Keywords

1 Introduction

According to the World Health Organization (WHO), depression affects around 280 million people worldwide and is one of the major causes of suicide. Nonetheless, only a tiny fraction of those who suffer from this condition receive adequate treatment [1]. One of the main challenges of depression is the difficulty of diagnosing it. This stigmatized illness prevents that people with this condition to look for medical help [2]. For this reason, we continue to search for strategies that allow their appropriate detection.

Nowadays, there is a trend on research for developing improved traditional depression diagnostic methods, as those based on interviews.

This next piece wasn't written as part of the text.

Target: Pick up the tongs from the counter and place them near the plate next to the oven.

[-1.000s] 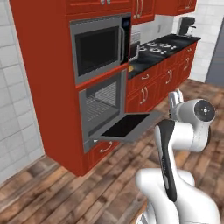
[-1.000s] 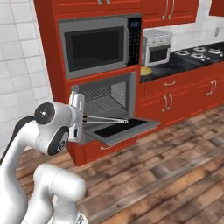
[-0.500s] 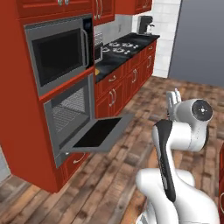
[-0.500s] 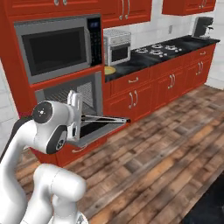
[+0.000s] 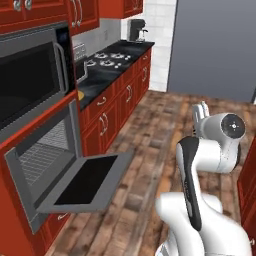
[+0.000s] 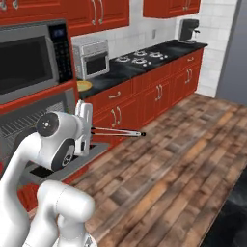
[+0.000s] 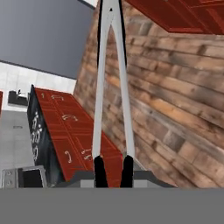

Such methods rely on the use of machine learning techniques for analysing user’s data. Among these, there are methods based on the observation of the depression indicators that the people could show through written communication [3, 4]. This approach has gained popularity among the language processing and machine learning fields, as it has shown that it is possible to detect depression to some extent with these type of techniques [5,6,7].

The adoption of methods based on the analysis of textual information for detecting depression can have a huge impact now more than ever. This mainly due to the establishment of social networks as the leading communication channel of people with the world [8]. However, the difficulty of finding useful indicators of this condition from text is not trivial. Mainly because there are many factors involved that should be taken into account when dealing with users. These include, age and gender [2], personality traits [9] and even users’ interests and social context [10].

In this work, we analyze different approaches to characterize users in social media with the aim objective of identifying the different depression indicators that could be captured with these characterizations. Subsequently, these features must be fused through an adequate fusion method in which we expect to capture their redundancies and/or complementarities. Our goal is to obtain a deep understanding of the contribution of each feature type and the impact of using a sophisticated data fusion method for combining information. Specifically, we explore different fusion methods, achieving better results using a multimodal fusion method (Gated Multimodal Unit [11]). We experimentally evaluate in a widely used dataset for depression recognitionFootnote 1. Experimental results show the effectiveness of the adopted approach, that outperforms state-of-the-art on the same dataset. Additionally, we found that the features related to emotions have a relevant impact on the recognition of depression in social media users; also, different groups of people like gender manifest their depression differently.

2 Related Work

To detect signs of depression in social networks, we seek to characterize a user based on his or her history. Works in the area have explored different characterizations to detect signs of depression. Chen et al. [5] considered an emotion-based characterization to detect depression users on Twitter; concluding that the analysis of emotions is an essential factor in detecting depression. On other hand, Preoţiuc-Pietro et al. [6] focused on estimating demographic information (age and gender) through the analysis of posts on Twitter. Obtaining a high performance to identify users with depression.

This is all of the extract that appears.